_Directions for this task_. For the material below, return exactly the lines starting at the one holding "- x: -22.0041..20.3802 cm" and ending at the one holding "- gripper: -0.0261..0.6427", counting both as part of the range.

_Entries supplied_.
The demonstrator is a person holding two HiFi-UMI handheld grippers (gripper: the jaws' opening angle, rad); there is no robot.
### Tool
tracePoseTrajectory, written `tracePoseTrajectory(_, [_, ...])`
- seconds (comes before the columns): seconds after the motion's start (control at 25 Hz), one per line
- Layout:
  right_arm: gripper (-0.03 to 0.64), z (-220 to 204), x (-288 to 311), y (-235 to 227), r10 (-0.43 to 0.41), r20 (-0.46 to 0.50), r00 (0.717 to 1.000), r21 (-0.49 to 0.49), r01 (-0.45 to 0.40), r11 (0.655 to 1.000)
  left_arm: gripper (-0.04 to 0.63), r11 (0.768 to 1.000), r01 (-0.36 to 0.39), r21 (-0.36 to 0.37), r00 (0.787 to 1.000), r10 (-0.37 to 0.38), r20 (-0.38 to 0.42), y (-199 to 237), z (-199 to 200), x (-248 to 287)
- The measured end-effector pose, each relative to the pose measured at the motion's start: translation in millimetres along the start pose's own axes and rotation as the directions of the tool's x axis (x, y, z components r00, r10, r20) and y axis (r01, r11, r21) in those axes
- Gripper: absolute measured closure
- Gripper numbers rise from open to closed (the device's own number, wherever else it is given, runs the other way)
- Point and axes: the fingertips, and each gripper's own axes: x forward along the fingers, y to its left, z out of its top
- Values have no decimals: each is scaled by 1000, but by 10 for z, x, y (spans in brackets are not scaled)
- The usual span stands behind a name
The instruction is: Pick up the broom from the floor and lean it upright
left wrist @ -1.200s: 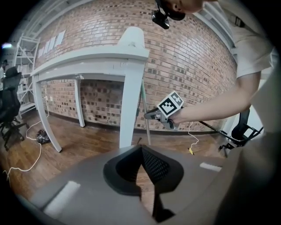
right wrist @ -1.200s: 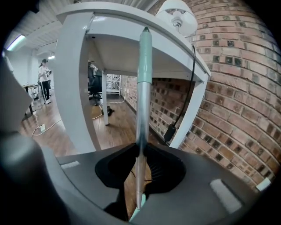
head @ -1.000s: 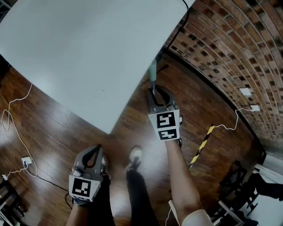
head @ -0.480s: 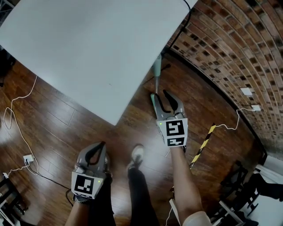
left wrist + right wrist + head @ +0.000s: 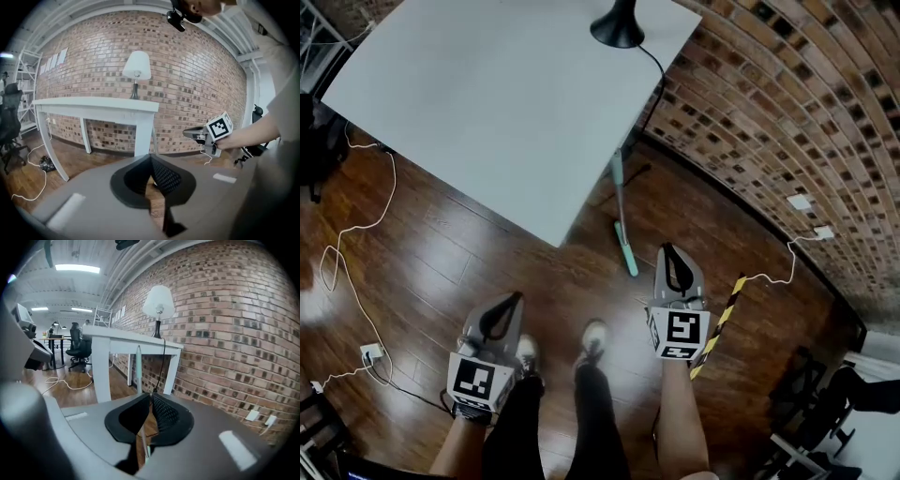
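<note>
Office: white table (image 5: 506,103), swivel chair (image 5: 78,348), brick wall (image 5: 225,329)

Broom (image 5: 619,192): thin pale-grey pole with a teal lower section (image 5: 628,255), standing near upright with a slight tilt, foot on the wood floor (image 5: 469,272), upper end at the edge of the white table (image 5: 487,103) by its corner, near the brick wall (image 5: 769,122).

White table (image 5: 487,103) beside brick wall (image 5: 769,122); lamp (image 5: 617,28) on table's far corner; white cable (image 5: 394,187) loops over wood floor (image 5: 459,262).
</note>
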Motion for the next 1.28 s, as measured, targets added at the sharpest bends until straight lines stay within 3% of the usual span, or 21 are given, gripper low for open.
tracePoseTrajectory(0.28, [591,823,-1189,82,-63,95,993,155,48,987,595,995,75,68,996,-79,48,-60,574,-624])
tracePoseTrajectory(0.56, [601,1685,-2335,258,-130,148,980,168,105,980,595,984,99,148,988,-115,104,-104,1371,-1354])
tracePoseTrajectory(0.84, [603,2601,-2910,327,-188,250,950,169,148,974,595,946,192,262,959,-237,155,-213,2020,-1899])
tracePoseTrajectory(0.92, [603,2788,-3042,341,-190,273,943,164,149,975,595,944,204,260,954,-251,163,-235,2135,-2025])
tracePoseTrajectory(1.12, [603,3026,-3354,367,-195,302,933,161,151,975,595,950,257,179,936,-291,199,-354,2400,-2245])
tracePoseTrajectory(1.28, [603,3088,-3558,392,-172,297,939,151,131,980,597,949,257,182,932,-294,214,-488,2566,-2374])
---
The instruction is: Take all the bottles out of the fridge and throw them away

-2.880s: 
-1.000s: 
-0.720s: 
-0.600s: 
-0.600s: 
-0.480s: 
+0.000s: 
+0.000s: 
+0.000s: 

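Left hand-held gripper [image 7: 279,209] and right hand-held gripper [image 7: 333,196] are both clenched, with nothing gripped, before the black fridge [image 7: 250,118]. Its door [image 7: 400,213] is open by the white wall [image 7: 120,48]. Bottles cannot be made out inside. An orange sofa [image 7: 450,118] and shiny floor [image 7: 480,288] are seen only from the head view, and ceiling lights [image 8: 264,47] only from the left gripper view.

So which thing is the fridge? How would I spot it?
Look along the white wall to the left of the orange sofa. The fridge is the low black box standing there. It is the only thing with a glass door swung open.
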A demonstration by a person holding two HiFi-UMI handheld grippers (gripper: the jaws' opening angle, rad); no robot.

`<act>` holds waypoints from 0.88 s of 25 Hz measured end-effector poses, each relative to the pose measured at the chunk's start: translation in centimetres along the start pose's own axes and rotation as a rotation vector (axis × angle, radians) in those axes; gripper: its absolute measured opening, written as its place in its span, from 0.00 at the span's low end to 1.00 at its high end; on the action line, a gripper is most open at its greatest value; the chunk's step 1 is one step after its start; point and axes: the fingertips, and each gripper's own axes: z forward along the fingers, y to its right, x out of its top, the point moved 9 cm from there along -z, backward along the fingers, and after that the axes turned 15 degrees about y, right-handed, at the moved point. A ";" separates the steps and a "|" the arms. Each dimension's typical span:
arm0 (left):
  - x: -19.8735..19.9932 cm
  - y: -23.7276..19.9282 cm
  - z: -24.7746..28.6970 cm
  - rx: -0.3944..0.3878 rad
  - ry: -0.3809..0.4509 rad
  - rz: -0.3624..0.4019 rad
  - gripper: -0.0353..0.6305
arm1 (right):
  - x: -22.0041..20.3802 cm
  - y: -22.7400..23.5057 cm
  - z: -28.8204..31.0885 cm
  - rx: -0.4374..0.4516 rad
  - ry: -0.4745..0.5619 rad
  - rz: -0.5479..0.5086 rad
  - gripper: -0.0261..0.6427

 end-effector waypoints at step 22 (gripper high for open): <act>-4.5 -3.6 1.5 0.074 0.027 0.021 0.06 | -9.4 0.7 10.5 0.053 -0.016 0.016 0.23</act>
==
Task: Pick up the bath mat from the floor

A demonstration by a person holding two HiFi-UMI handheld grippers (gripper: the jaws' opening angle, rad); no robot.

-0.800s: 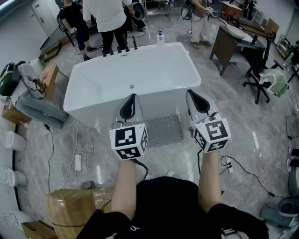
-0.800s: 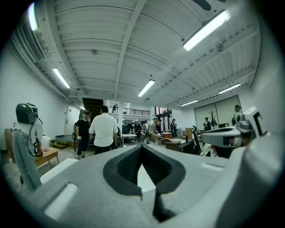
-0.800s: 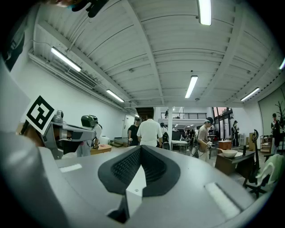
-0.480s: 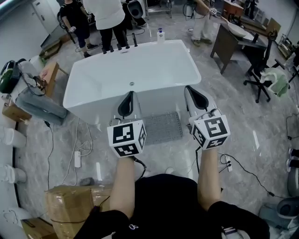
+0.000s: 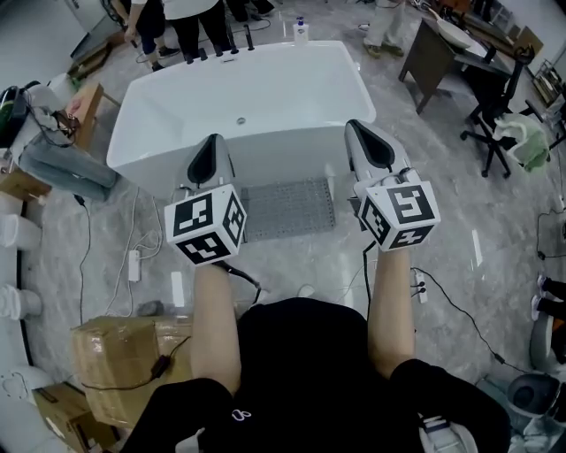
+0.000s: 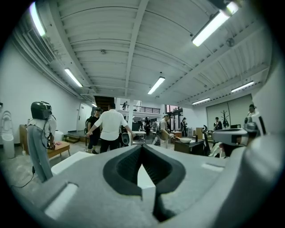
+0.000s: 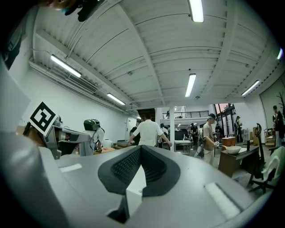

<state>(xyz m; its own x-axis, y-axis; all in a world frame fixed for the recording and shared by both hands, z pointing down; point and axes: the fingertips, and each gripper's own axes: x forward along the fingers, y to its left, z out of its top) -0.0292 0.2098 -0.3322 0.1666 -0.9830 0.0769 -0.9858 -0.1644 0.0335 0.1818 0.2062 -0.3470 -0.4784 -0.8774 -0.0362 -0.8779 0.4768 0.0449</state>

_Answer box_.
  - x: -22.0041..20.3802 cm
  - y: -22.7400..23.5057 cm
  - z: -28.8204..31.0885 cm
  - rx: -0.4374..0.4516 rad
  - ry: -0.4745..0.5619 rad
  - rz: -0.5479..0.5086 rad
  - gripper: -0.0261..0.6427

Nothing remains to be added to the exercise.